You seem to be viewing this as a "competition" between you and the OM, and believe that your WW is struggling to choose between you.

You seem to think that your task here is to prove to your WW that you are the better choice, and if you can just do that she will dump OM and choose you.

You have GOT to understand that your WW is NOT trying to choose between you and OM - not for one second.

She wants what virtually all WSs want -- she wants BOTH of you.

She wants both the comfort and security of marriage (you) AND the fun and excitement of dating (OM), and has convinced herself that she is so special and entitled or (fill in the blank) that it's okay for HER to behave this way.

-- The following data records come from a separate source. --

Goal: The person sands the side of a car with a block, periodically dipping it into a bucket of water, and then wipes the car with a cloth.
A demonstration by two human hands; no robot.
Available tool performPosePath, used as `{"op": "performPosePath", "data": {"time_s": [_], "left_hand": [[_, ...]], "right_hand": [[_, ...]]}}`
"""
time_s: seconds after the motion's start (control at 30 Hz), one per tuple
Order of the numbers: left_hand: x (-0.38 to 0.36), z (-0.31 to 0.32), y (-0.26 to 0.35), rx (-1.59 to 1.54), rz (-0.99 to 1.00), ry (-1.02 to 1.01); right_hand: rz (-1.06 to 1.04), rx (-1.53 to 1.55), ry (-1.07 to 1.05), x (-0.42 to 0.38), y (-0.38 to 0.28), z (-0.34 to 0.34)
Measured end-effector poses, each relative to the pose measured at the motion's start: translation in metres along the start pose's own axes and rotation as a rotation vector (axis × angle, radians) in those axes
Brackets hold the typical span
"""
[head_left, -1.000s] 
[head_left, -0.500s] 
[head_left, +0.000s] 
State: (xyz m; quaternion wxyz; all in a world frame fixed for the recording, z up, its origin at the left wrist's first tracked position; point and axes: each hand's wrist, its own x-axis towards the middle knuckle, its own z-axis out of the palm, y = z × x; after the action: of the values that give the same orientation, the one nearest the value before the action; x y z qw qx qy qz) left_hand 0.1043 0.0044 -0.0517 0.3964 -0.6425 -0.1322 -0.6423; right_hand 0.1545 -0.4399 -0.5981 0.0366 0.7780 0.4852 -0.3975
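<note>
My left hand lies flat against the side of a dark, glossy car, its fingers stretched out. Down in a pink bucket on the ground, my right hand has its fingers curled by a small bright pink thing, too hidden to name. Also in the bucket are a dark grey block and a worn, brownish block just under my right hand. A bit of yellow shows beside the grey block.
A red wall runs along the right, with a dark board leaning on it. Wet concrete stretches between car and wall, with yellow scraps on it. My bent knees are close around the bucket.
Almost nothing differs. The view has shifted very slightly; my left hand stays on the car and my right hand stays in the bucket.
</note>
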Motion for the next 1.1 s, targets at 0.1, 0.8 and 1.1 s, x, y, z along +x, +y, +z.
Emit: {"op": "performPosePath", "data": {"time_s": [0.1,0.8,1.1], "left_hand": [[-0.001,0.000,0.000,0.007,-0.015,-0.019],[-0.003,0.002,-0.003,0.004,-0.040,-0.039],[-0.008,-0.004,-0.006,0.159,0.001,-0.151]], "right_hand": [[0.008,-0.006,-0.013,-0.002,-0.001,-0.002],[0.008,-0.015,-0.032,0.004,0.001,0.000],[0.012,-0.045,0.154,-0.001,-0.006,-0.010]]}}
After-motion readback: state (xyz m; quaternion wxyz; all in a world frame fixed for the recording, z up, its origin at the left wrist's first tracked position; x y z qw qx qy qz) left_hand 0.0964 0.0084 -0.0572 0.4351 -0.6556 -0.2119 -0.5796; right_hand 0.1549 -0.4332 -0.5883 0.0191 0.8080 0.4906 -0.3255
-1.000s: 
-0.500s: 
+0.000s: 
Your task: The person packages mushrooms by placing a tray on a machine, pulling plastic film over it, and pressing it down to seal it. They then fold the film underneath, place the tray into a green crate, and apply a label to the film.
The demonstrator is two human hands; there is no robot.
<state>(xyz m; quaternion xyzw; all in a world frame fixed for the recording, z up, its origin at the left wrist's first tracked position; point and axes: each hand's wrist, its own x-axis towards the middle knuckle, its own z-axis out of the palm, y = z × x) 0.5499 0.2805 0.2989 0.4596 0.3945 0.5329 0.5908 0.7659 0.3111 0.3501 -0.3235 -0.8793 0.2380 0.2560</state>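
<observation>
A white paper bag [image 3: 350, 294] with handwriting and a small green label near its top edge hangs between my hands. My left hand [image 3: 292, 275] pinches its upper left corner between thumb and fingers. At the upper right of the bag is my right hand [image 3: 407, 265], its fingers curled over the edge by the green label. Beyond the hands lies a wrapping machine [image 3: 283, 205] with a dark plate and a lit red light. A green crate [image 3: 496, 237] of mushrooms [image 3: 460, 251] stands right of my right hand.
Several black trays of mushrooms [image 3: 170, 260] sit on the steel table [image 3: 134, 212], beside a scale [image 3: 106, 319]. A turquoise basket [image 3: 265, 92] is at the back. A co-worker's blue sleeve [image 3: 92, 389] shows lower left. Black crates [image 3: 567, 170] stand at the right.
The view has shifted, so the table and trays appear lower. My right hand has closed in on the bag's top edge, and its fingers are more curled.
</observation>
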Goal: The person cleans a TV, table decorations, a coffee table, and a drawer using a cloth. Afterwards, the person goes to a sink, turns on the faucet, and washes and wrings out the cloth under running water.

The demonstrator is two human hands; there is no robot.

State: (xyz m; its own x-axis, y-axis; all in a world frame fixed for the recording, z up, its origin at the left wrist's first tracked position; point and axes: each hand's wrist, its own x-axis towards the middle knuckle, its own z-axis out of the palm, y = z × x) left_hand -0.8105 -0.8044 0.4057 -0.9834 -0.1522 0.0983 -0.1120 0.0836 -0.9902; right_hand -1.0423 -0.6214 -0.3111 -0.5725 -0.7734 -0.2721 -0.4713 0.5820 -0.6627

She is thrilled that she's apparently found a way to have both, and can't figure out why everybody doesn't live this way -- guess they're just not as smart and clever and special as she is.

She adores having TWO men fighting over her and working hard to fill her ENs, and is high on this attention all the time.

THAT is what she wants.

Don't think for a minute that poor poor WS is struggling to make a choice.

She wants BOTH of you and you can be certain that she will keep this arrangement going for as long as she possibly can - in other words, for as long as you can be persuaded to be part of it. (We are talking YEARS here - a permanent lifestyle - if you are willing.)

That's why you need Plan B, because Plan B kicks one of the three legs out from this dynamic and causes it to fall over.

I hope you understand what I am trying to tell you. Many, many BS make the same mistake and think the WS is trying to "choose".

They're not.
Mulan

That post from Mulan is so good and so on the money it bears repeating. Spot on Mulan.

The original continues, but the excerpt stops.